WHAT YOU ARE ASKED TO DO: Each line of the data must be set down again without a single difference.

RECORDED DATA:
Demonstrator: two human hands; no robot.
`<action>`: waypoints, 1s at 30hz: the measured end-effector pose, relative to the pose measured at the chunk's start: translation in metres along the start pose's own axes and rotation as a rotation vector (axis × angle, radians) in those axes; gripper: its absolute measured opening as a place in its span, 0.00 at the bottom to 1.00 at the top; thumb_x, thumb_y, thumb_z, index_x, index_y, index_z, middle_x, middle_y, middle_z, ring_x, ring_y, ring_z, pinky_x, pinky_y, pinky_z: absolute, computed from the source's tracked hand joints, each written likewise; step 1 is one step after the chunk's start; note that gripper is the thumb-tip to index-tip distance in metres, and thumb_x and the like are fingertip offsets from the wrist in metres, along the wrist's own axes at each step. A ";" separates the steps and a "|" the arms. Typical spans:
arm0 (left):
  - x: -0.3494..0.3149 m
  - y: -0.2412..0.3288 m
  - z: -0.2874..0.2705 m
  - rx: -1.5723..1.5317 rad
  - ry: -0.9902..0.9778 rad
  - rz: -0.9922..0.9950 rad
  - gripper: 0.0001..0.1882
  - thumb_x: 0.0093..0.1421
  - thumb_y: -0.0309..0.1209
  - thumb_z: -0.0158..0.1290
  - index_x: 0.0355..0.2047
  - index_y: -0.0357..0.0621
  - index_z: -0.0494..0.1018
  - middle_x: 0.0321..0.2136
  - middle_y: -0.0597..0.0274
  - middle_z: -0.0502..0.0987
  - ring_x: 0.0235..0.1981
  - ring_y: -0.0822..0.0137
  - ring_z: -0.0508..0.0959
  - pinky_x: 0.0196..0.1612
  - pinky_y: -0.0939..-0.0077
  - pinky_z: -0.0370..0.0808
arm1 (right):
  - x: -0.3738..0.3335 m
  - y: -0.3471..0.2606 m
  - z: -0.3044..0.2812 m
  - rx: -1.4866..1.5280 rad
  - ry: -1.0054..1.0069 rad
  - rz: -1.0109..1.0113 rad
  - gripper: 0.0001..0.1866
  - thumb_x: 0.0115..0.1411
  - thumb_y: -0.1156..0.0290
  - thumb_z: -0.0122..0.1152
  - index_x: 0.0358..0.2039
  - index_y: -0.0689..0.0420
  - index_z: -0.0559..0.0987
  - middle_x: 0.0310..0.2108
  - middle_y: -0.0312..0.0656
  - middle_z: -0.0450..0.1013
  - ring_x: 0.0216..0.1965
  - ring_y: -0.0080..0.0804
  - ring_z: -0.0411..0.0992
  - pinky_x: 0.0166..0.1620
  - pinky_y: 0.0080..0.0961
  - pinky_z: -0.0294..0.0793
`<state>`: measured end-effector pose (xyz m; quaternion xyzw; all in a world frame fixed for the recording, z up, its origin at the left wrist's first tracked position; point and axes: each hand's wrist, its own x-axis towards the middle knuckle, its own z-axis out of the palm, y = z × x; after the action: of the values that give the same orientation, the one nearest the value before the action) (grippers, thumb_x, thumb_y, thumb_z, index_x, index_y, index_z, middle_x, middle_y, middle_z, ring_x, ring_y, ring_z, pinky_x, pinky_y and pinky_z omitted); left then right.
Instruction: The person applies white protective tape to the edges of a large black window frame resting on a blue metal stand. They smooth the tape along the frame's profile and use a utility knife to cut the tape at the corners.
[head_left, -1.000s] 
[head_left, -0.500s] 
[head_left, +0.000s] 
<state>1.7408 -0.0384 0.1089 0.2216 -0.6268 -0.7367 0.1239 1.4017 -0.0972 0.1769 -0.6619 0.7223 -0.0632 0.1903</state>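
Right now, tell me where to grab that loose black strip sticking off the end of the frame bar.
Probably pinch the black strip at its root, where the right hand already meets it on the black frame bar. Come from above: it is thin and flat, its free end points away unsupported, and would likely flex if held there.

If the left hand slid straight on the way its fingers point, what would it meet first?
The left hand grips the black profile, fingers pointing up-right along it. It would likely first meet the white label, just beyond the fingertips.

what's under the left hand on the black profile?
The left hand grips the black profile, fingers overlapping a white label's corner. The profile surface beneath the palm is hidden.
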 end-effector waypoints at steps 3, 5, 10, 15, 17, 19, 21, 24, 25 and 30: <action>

SOLUTION TO THIS TASK:
Demonstrator: two human hands; no robot.
`<action>`: waypoints, 1s at 30hz: the measured end-effector pose, relative to the pose measured at the chunk's start: translation in metres along the start pose's own axes and rotation as a rotation vector (axis × angle, radians) in those axes; gripper: its absolute measured opening as a place in its span, 0.00 at the bottom to 1.00 at the top; thumb_x, thumb_y, thumb_z, index_x, index_y, index_z, middle_x, middle_y, middle_z, ring_x, ring_y, ring_z, pinky_x, pinky_y, pinky_z: absolute, computed from the source's tracked hand joints, each written likewise; step 1 is one step after the chunk's start; note that gripper is the thumb-tip to index-tip distance in metres, and thumb_x and the like are fingertip offsets from the wrist in metres, along the wrist's own axes at each step. A ";" separates the steps and a "|" the arms. Typical spans:
arm0 (left):
  - x: -0.3494..0.3149 m
  - y: -0.2412..0.3288 m
  - z: -0.2874..0.2705 m
  - rx: -1.5723..1.5317 rad
  - ry: -0.9902..0.9778 rad
  - rz: -0.9922..0.9950 rad
  - gripper: 0.0001..0.1882
  - thumb_x: 0.0093..0.1421
  - thumb_y: -0.0309..0.1209
  - thumb_z: -0.0158..0.1290
  - index_x: 0.0355..0.2047
  - index_y: -0.0357..0.0621
  - index_z: -0.0494..0.1018
  - middle_x: 0.0321..0.2136
  - middle_y: -0.0597..0.0274
  - middle_z: -0.0502..0.0987
  - ring_x: 0.0235..0.1981
  - ring_y: -0.0822..0.0137
  - ring_z: -0.0508..0.0959
  - pinky_x: 0.0196..0.1612
  - pinky_y: -0.0939..-0.0077
  - pinky_z: -0.0370..0.0808
arm1 (right):
  - x: -0.3738..0.3335 m
  - y: -0.3471..0.2606 m
  - z: -0.3044..0.2812 m
  - rx: -1.4866..1.5280 rad
  - ry: -1.0054..1.0069 rad
  - rz: -1.0109..1.0113 rad
  - gripper: 0.0001..0.1866
  - thumb_x: 0.0115..0.1411
  - thumb_y: -0.1156..0.0290
  - thumb_z: -0.0122..0.1152
  - index_x: 0.0358..0.2039
  - index_y: -0.0689..0.0420
  - index_z: -0.0559..0.0987
  - middle_x: 0.0310..0.2108
  - middle_y: -0.0312..0.0656
  - middle_z: -0.0450..0.1013
  - ring_x: 0.0216..0.1965
  - ring_y: -0.0080..0.0804
  - ring_z: -0.0411..0.0992
  - pinky_x: 0.0166..0.1620
  - pinky_y: 0.0080..0.0961
  - pinky_z: -0.0294..0.0793
`<state>`: measured end-effector pose (xyz m; quaternion xyzw; all in a world frame fixed for the recording, z up, its origin at the left wrist's first tracked position; point and axes: each hand's wrist, its own x-axis towards the middle knuckle, its own z-axis out of the palm, y = z × x; after the action: of the values that give the same orientation, the one nearest the value before the action) (grippers, thumb_x, thumb_y, thumb_z, index_x, index_y, index_z, middle_x, middle_y, middle_z, ring_x, ring_y, ring_z, pinky_x, pinky_y and pinky_z omitted); left then right.
Instruction: The person applies white protective tape to the edges of a large black window frame resting on a blue metal stand. They smooth the tape along the frame's profile and use a utility knife to cut the tape at the corners.
[head_left, -1.000s] 
[head_left, -0.500s] 
[head_left, +0.000s] 
<state>1.7408 -0.0384 0.1089 0.2216 -0.6268 -0.7367 0.1239 1.4017 -0.0972 0.1769 -0.6619 0.7223 -0.0632 0.1903</state>
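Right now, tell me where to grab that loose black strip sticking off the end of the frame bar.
Probably pinch the black strip at its root, where the right hand already meets it on the black frame bar. Come from above: it is thin and flat, its free end points away unsupported, and would likely flex if held there.

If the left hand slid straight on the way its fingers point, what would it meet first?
The left hand grips the black profile, fingers pointing up-right along it. It would likely first meet the white label, just beyond the fingertips.

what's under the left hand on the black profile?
The left hand grips the black profile, fingers overlapping a white label's corner. The profile surface beneath the palm is hidden.
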 end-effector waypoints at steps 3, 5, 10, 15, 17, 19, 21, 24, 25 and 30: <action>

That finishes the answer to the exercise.